# Finishing up new work shed



## DesertRatTom (Jul 3, 2012)

I recently got a bit spooked about all the sawdust in my 12x24 shed and decided to get a new shed 10x12 for storage and finishing. I paid to have the shed built, just too old for construction projects. Seems all the wood and panels have gotten heavier every year I get older. What is amazing is that my wife was all for it.

This time, however, I decided to finish the shed completely before moving in, so it is completely insulated, wired with 3 separate circuits, has an AC built in, added an extra window for more light, and today I'm putting in the last of the sheetrock. Found a great little radio remote control switch rated for 15 amps so I can turn on the heater from in the house so its warm before I walk out there in the winter cold. 
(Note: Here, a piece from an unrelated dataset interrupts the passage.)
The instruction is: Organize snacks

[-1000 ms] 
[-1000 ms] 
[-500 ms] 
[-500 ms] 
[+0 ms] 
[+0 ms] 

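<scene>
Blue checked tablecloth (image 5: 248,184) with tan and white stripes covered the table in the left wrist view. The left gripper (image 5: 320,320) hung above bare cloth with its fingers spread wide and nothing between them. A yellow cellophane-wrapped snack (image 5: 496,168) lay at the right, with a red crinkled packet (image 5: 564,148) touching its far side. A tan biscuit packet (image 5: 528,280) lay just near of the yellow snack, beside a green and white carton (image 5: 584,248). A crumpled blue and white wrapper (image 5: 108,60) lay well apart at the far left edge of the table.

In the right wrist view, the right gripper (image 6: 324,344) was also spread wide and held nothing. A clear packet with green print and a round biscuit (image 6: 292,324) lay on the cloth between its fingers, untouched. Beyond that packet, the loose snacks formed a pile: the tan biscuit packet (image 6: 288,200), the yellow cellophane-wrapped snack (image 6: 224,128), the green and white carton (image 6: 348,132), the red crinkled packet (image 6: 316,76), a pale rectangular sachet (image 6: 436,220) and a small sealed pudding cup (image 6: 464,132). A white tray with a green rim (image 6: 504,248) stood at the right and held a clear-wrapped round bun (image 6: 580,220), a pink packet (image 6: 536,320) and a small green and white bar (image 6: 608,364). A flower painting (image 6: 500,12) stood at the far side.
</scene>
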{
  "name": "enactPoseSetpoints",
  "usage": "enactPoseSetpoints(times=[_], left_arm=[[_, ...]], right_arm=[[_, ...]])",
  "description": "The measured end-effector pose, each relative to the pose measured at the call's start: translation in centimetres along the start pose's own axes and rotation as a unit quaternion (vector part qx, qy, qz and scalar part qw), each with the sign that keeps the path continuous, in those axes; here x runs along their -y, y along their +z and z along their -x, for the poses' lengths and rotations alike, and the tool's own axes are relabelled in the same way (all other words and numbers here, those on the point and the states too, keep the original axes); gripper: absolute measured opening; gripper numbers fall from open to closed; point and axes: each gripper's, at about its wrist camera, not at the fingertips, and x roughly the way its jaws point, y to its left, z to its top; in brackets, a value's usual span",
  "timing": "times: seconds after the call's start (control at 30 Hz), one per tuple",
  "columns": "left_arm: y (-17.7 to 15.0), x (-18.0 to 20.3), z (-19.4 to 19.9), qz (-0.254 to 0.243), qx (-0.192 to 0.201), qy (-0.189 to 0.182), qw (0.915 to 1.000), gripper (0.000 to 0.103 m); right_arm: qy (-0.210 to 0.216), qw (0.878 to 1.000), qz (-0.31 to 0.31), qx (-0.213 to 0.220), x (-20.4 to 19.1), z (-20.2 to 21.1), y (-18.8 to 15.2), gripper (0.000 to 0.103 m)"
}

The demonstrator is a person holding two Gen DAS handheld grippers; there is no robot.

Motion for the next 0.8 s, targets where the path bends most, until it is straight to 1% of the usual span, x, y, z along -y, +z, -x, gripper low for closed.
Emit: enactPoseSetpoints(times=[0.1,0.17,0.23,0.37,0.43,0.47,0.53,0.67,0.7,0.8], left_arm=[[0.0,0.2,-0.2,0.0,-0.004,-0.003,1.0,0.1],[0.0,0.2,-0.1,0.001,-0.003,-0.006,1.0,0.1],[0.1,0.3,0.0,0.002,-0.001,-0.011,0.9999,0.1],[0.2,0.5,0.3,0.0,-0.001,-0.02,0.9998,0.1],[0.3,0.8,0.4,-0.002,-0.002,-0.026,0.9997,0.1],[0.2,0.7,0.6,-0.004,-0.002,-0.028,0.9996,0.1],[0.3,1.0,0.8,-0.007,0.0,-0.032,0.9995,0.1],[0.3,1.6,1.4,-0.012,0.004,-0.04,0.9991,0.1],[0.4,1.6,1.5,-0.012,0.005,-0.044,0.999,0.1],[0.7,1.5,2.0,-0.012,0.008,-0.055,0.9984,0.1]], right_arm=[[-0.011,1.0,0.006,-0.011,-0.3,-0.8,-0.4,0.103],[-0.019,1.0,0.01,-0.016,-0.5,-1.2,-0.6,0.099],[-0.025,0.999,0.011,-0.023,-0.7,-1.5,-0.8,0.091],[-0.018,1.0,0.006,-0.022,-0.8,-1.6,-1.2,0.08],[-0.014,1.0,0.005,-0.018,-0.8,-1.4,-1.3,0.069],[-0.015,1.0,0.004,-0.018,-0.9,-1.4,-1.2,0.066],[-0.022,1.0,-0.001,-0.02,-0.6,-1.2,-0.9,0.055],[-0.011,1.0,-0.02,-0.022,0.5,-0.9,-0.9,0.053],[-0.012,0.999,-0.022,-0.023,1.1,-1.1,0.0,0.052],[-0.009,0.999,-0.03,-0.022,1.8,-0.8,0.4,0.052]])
I'm also putting in indoor/outdoor carpet for comfort. Wish I'd had the construction guys lay in insulation in the floor to cut down the chill from underneath, but will put a skirt around the bottom to trap the air inside. Might even pull some R30 glass insulation into the space to cut down the chill. Probably a good idea to put some foam under the carpet for a bit of added insulation.

Its so nice in there already that I've decided to also use it as an office space, particularly a get away for writing, which is a big part of my consulting work. I'm thinking of painting it a cheerful yellow inside, something pale like a Naples yellow. 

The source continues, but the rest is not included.